Dans chaque numéro, depuis janvier 2016, nous abordons un aspect de l’univers #Montessori. Pourquoi ? Parce que votre magazine a été fondé en 1969 pour faire connaître aux parents français la pensée de la pédagogue italienne. Nous tenons à rester fidèles à cet héritage. Pour cela, nous retournons aux sources (aux écrits de Maria Montessori), ou nous partons en reportage pour constater quels échos ont ses travaux dans le monde d’aujourd’hui.

Le mouvement ATD-Quart Monde nous a ainsi aimablement ouvert les portes de son “atelier des 3-6 ans” Montessori, où sont accueillis des enfants ayant pour la plupart “vécu des situations d’errance”. Ce reportage chez ATD-Quart Monde [n°181] nous a permis de revenir à l’esprit dans lequel Maria Montessori a commencé son travail, à l’aube du XXe siècle, alors que les écoles actuelles sont, en France, souvent réservées à une population privilégiée.

Nous avons également fait les focus suivants : Montessori à la maison [n°180] et Montessori à l’école publique [n°182]

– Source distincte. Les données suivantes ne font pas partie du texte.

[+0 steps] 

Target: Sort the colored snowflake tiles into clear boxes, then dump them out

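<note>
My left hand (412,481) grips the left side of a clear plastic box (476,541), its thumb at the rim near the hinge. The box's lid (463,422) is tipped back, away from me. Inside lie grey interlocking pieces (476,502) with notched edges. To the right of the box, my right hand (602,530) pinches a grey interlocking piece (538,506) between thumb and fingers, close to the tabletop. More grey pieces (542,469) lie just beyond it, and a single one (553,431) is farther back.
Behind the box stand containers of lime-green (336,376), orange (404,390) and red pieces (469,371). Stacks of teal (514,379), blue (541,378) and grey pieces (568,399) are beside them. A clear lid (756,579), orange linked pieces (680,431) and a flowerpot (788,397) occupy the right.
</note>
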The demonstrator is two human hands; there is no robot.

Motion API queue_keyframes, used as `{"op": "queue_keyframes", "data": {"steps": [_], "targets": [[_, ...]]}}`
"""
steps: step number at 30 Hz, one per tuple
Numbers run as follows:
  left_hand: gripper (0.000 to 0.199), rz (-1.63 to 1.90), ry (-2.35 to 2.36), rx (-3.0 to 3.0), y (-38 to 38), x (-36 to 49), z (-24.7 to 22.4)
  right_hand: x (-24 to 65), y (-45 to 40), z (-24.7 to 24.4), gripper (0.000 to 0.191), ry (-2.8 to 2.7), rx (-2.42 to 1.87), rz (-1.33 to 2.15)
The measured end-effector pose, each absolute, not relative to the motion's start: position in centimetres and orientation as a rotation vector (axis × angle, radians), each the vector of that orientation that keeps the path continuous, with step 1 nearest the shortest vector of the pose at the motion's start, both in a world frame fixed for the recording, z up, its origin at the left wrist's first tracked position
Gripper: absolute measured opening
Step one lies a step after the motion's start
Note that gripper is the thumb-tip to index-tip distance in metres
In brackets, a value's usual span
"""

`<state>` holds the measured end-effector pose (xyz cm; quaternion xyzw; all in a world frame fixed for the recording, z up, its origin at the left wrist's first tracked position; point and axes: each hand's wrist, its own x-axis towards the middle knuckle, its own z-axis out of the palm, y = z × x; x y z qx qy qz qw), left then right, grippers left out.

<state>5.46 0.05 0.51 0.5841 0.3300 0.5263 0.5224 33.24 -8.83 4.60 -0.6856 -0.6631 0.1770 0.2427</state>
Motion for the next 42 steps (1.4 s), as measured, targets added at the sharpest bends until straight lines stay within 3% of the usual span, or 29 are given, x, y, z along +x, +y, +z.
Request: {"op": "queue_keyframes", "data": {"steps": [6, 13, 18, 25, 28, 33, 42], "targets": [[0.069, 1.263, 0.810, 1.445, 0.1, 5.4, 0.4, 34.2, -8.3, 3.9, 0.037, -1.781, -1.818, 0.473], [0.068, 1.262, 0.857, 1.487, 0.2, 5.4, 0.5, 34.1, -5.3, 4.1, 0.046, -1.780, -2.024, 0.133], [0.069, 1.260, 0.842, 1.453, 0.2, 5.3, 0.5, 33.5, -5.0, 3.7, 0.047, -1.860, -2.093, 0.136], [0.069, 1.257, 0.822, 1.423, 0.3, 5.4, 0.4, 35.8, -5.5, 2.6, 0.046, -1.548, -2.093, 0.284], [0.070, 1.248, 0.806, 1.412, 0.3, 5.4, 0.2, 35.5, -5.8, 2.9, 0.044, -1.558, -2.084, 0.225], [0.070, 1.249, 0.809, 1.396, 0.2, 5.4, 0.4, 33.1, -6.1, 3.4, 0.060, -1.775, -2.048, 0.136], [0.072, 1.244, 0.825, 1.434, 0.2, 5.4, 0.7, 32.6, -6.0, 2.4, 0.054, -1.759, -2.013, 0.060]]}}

Et nous n’hésitons pas à questionner cette frénésie Montessori, bien récupérée par les commerçants et les éditeurs ! Certains de nos articles incitent aussi à la vigilance, comme “Qui peut ouvrir une école Montessori ?” [n°184] et “Peut-on faire du Montessori comme on fait de la poterie ?” [n°185].

Et puis, l’an dernier, des abonnés nous ont interpellés :

“Vous parlez de Montessori, mais en fait, je ne sais pas exactement ce qu’elle prône. Comme tout le monde, je m’en fais une idée, mais je suppose qu’elle n’est pas tout à fait juste. Vous pourriez pas faire un dossier genre “Montessori pour les nuls” ?”

Leurs remarques nous ont fait réfléchir : sans en avoir conscience, nous avions posé comme acquis que tout le monde “savait” quelle était la vision de Maria Montessori… Or, même notre connaissance à nous était lacunaire ! Comment poser les bases sans écrire un pavé ? Nous avons relevé ce défi, en nouant un partenariat avec l’Institut Supérieur Maria Montessori et l’Association Montessori de France.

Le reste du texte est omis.